#### WORK ITEM
Omit every picture, then return each line of the data below exactly.

*** Begin section ***

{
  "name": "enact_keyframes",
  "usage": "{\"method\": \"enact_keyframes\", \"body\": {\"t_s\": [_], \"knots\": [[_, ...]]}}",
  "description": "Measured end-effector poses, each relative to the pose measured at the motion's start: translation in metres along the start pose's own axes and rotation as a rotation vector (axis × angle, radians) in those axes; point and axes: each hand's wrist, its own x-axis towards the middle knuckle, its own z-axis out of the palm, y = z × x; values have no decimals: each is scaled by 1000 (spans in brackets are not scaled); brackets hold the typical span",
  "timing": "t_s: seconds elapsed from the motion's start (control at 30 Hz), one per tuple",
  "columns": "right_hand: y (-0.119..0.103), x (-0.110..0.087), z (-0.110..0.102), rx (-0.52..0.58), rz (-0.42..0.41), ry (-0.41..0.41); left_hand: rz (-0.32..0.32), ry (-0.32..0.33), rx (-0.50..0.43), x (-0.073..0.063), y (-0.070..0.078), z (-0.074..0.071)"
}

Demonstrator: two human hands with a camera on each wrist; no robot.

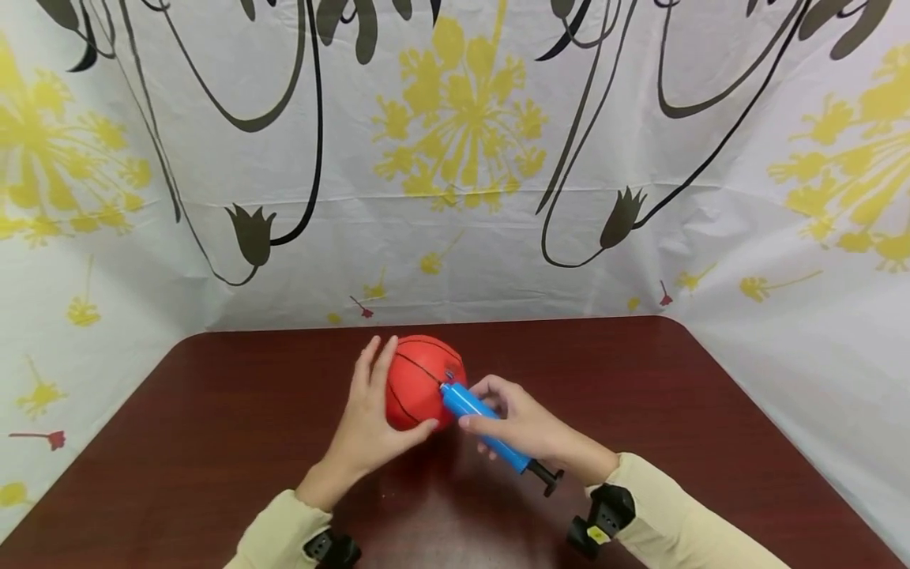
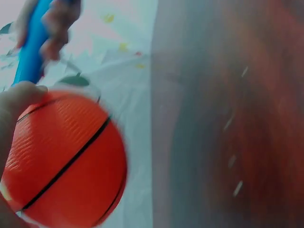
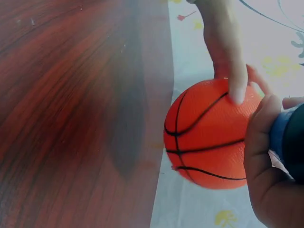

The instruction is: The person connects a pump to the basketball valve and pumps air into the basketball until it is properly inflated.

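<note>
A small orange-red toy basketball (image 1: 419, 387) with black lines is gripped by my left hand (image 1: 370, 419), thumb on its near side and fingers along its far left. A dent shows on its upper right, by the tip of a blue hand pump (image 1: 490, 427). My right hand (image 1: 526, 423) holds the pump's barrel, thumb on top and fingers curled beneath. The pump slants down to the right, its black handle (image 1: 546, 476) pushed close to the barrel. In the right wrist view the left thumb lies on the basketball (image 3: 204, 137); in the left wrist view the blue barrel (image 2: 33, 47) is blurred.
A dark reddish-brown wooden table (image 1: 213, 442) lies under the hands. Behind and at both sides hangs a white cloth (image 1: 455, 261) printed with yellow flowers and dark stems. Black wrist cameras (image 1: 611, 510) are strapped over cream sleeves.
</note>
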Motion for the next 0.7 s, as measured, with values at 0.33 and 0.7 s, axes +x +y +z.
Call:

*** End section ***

#### RESULT FOR THIS EXERCISE
{
  "name": "enact_keyframes",
  "usage": "{\"method\": \"enact_keyframes\", \"body\": {\"t_s\": [_], \"knots\": [[_, ...]]}}",
  "description": "Measured end-effector poses, each relative to the pose measured at the motion's start: translation in metres along the start pose's own axes and rotation as a rotation vector (axis × angle, radians) in those axes; point and axes: each hand's wrist, its own x-axis towards the middle knuckle, its own z-axis out of the palm, y = z × x; values have no decimals: each is scaled by 1000 (spans in brackets are not scaled); brackets hold the typical span",
  "timing": "t_s: seconds elapsed from the motion's start (control at 30 Hz), one per tuple",
  "columns": "right_hand: y (-0.119..0.103), x (-0.110..0.087), z (-0.110..0.102), rx (-0.52..0.58), rz (-0.42..0.41), ry (-0.41..0.41); left_hand: rz (-0.32..0.32), ry (-0.32..0.33), rx (-0.50..0.43), x (-0.073..0.063), y (-0.070..0.078), z (-0.074..0.071)"
}

Demonstrator: two human hands with a camera on each wrist; no robot.


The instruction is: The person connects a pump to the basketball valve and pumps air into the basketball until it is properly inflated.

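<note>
A small orange-red toy basketball (image 1: 419, 387) with black lines is gripped by my left hand (image 1: 370, 419), thumb on its near side and fingers along its far left. A dent shows on its upper right, by the tip of a blue hand pump (image 1: 490, 427). My right hand (image 1: 526, 423) holds the pump's barrel, thumb on top and fingers curled beneath. The pump slants down to the right, its black handle (image 1: 546, 476) pushed close to the barrel. In the right wrist view the left thumb lies on the basketball (image 3: 204, 137); in the left wrist view the blue barrel (image 2: 33, 47) is blurred.
A dark reddish-brown wooden table (image 1: 213, 442) lies under the hands. Behind and at both sides hangs a white cloth (image 1: 455, 261) printed with yellow flowers and dark stems. Black wrist cameras (image 1: 611, 510) are strapped over cream sleeves.
</note>
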Motion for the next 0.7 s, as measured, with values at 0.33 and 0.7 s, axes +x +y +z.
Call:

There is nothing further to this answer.